Nestled in the heart of Old City, multicolored plants grow haphazardly through the wire fences meant to constrain them—that is, in Kate Bright’s paintings at the Locks Gallery. The upstairs gallery, where her paintings will be on view until March 18, contains ten distinct little rainbow worlds, filled with magical squash, figs, leaves, and flora from every season at every time of day. If you look long enough, you can almost feel the plants growing out of the constraints of their canvas boundaries towards the white gallery walls. 

Hot Night, 2022. oil on canvas. Kate Bright, courtesy of Locks Gallery.

In Hot Night (2022), orange light peeks through intricate window frames, giving us a clue to the structure that lies behind the tendrils of white budding flowers. The stretching plants are backlit by this mysterious structure, illuminating them warmly. Below and behind the rest of the spindly flowers, rogue stems fall into the darkness of the night.
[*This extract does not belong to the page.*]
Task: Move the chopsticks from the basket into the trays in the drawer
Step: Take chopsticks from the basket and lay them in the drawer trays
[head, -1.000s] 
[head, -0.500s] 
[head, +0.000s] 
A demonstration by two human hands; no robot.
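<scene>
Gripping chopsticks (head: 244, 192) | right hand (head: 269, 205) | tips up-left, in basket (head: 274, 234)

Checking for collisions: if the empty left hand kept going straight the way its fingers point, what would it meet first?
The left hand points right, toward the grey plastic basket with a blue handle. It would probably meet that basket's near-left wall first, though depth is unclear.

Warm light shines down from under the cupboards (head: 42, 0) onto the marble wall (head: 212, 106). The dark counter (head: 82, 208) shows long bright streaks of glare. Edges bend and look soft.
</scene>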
In Squash (2021), neon green squash plants emerge from barbed wire in front of a bright pink building. Bright situates us at the ground level, as if we inhabit the garden floor. Some leaves and backgrounds are merely sketched, while most leaves are fleshed out. 

Bright’s fairytale–like work is often hyperrealistic, creating an interesting intersection of the real and the imaginary in a convincing chromatic world. The exhibition catalog reads that Bright creates “the perfect moment, on the perfect day, in the perfect season—tinged with the reality of our fading connection to the land.” Bright herself says, “It seems that the further we remove ourselves from nature physically, the more we seem to embrace it culturally … The depiction of the natural, whether by way of fantasy, myth, or the picturesque is allowed in the studio as a compensation for our lost relationship with the outdoors.”
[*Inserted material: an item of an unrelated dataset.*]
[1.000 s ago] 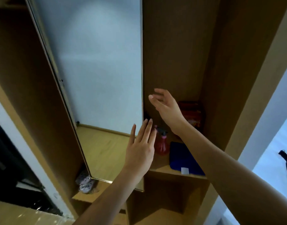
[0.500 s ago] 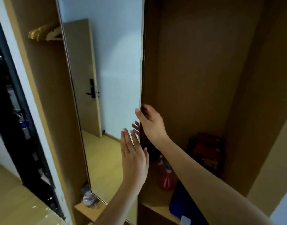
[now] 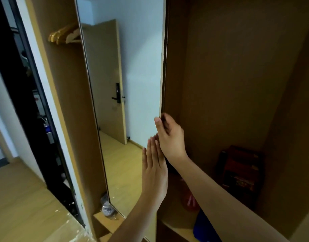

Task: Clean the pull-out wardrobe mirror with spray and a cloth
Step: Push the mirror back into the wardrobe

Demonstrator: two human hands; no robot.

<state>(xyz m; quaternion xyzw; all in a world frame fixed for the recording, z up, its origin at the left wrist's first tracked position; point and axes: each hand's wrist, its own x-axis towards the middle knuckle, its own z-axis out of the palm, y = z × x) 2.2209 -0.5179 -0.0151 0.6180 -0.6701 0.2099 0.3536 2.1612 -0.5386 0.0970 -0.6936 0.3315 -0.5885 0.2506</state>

Tail Light, 2022. oil on canvas. Kate Bright, courtesy of Locks Gallery.

Bright’s storybook worlds don’t just depict pretty snippets of nature but instead show nature overtaking its man–made constraints. Her 2022 work Porch Light does this as well. The large canvas contains an explosion of rainbow–green plants backed by yellow, red, blue, and purple light. Pink covers a disappearing translucent fence. Bright blue gates are overtaken by leaves that creep closer and closer to the viewer.

This idea continues throughout the rest of her work. Part Sun Part Shade (2021) depicts those same green plants busting through blue swirling fencing, in front of an ombre background and wire netting. The plants in Rustic Seating Area (2022) come over the remains of a green wooden criss–crossing fence. Small bursts of light, color, and leaves are peppered completely underneath the overgrown plants. 

Part Sun, Part Shade, 2021. oil on canvas. Kate Bright, courtesy of Locks Gallery.

The stems, tendrils, leaves, and ringlets Bright ever so carefully places on the canvas made me stop, slow down, and contemplate the remaining natural beauty left outside of her canvases. After the show, I stopped in Washington Square Park. On my walk back from Old City to Penn, I couldn’t help but look a little more closely at every leaf on every front–step potted plant or city–planted tree, appreciating the endangered magic that Bright enlarges and highlights in every inch of her work.